Alright, I read them each twice.

I liked Undomiel, Elessar the most with regard to the essence of the poetry. I feel that it has a Tolkien-esque quality about it, insofar as it might be a song the Elves would sing and the Professor himself might have written (try translating it into Elvish...that might be impressive). I liked how you kept it in couplets. It moved smoothly and profound at the same time.

Frozen in Time is interesting, the most interesting of the bunch I though with regard to theme, but I didn't like how each line ended the same. And I don't mean to insult you here because I do the same thing myself. it is a tool for emphasis, but I think in this case you give such great imagery with "eyes never blinking", "strangers in photographs", that it is confining your talent by constricting it to that form. I'd like to see more simile or metaphor here emphasizing "frozen" and "time". That poem is a greatness ready to be unleashed.

Fallen Soldier is unique. I think it needs a bit more imagery and "war gore". Have you read any of the poems by Wilfred Owen? Do a poemhunter.com on him and check him out for potential ideas but i think of them all this poem has the opportunity to be the most powerful of the four.

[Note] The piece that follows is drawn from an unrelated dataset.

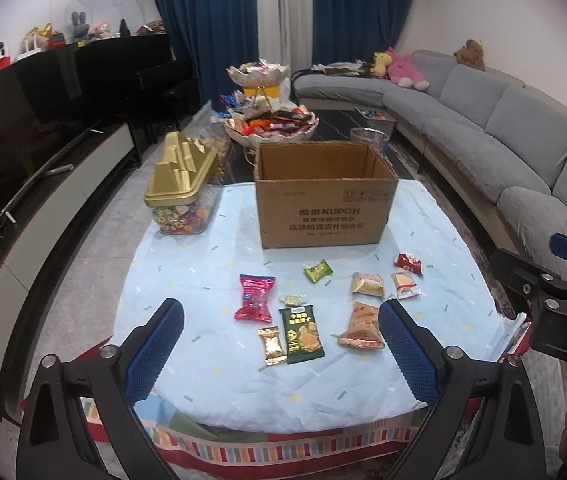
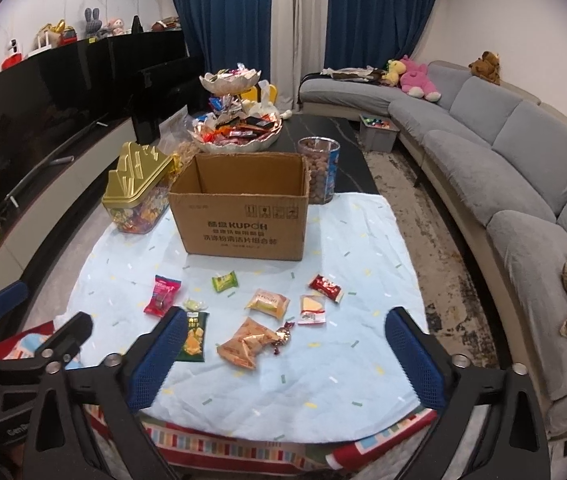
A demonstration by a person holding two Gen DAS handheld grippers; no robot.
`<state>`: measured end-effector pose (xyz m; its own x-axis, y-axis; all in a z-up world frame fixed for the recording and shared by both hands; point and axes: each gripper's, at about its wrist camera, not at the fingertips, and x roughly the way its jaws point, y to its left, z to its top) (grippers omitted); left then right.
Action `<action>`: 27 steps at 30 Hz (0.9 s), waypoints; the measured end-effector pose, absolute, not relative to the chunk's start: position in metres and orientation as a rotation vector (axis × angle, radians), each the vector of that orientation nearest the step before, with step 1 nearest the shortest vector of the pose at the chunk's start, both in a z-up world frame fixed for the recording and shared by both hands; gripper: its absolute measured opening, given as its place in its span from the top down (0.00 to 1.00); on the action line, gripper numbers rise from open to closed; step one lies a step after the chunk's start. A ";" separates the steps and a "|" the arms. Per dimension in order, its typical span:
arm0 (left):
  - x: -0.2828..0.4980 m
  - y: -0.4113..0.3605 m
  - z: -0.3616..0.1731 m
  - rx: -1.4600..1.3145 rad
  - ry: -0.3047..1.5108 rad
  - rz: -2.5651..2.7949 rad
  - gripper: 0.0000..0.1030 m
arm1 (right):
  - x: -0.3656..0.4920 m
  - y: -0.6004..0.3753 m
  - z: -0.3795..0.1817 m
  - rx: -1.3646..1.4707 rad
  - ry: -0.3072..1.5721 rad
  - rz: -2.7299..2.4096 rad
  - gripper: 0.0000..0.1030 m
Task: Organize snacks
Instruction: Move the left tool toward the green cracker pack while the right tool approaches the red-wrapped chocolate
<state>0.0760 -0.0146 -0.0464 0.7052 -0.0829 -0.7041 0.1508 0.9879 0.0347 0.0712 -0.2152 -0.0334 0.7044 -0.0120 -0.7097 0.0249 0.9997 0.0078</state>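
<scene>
A grey sofa (image 2: 495,168) curves down the right side of both views, and a dark cabinet (image 1: 43,120) runs along the left. In the middle lies a pale blue cloth (image 1: 303,368) over the table. At the cloth's far edge, upper centre of the frame, stands an open cardboard box (image 1: 325,196), top flaps folded out of sight and nothing visible inside. To its left sits a clear candy tub with a gold lid (image 1: 181,186); behind the box on the right stands a clear jar (image 2: 318,170).

The snacks lie scattered on the cloth below the box, in the centre of each frame. An orange packet (image 1: 361,326) lies by the inner face of the left gripper's right finger in the left wrist view. A dark green cracker packet (image 1: 303,334), a pink packet (image 1: 255,297) and a small gold packet (image 1: 272,345) lie between the fingers. Higher up sit a yellow packet (image 1: 367,284), a red packet (image 1: 408,263) and a small green packet (image 1: 317,270).

The left gripper (image 1: 281,344) hangs with fingers spread wide, holding nothing. The right gripper (image 2: 285,354) is likewise spread wide and empty, the orange packet between its fingers.
</scene>
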 end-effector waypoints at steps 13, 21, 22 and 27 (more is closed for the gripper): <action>0.107 -0.022 -0.090 0.097 0.835 -0.110 0.13 | 0.102 -0.210 -0.074 -0.046 0.819 0.003 0.21; 0.124 -0.028 -0.121 0.118 0.858 -0.111 0.16 | 0.118 -0.217 -0.110 -0.041 0.883 -0.007 0.31; 0.127 -0.030 -0.125 0.123 0.862 -0.114 0.16 | 0.120 -0.217 -0.114 -0.042 0.890 -0.009 0.31; 0.145 -0.040 -0.148 0.128 0.896 -0.128 0.22 | 0.129 -0.221 -0.141 -0.056 0.936 -0.011 0.42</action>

Death's Sweet Embrace seems a bit convalduded with contactions in one line and old English "draweth near" in another. I think this is an attempt to fit to form (which I applaude you effort, I am a huge fan of the dying art of formal poetry), but where I feel it doesn't work here is in the sense that you must choose a voice. Old English or contemporary. I think I'd like to see another word then fragile when describing the bones. Or maybe another word for bones to reflect fragile. You could do a kenning like Beowulf if you really want to get screwy with it and say something like "dusty bonehouse", but then again the poem is solemn in tone and that specific example might not work. I don't know, I like the solemnity and doom imagery but that one IMHO needs a bit more tinkering.

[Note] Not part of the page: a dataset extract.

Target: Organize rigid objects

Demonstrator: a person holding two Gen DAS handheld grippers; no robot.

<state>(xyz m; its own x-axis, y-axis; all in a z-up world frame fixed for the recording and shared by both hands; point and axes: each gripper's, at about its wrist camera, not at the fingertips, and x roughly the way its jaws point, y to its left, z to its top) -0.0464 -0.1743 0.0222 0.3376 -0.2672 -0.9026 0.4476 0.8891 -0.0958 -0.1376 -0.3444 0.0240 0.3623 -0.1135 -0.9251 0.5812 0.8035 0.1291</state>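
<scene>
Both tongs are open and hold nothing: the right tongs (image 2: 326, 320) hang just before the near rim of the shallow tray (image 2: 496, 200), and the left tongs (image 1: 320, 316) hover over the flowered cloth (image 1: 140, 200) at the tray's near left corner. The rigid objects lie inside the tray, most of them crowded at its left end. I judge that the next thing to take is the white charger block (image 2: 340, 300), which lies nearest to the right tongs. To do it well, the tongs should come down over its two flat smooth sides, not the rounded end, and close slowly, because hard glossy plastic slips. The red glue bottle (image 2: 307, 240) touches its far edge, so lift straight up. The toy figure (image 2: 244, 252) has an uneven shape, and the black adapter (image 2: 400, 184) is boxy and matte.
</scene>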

Taramire, I am in my second straight semester of workshoping poetry. My grammar editing skills are atrocious and I am admittedly limited when it comes to similie in metaphor. But of late I am dreaming in technique and imagery. If I come on too strong, do forgive me. If you want to hammer back any of my stuff, visit my Thread (ASP and Friends over in Talk, or Poetry with Parm or Parm's Place for Ponderings "Parm is TORC's best poet in my opinion) I drop off work there or occasionally at the Bard's guild. If you want to read and slash my fiction to ribbons, check out Gypsy Wolf here in the Scriptorium.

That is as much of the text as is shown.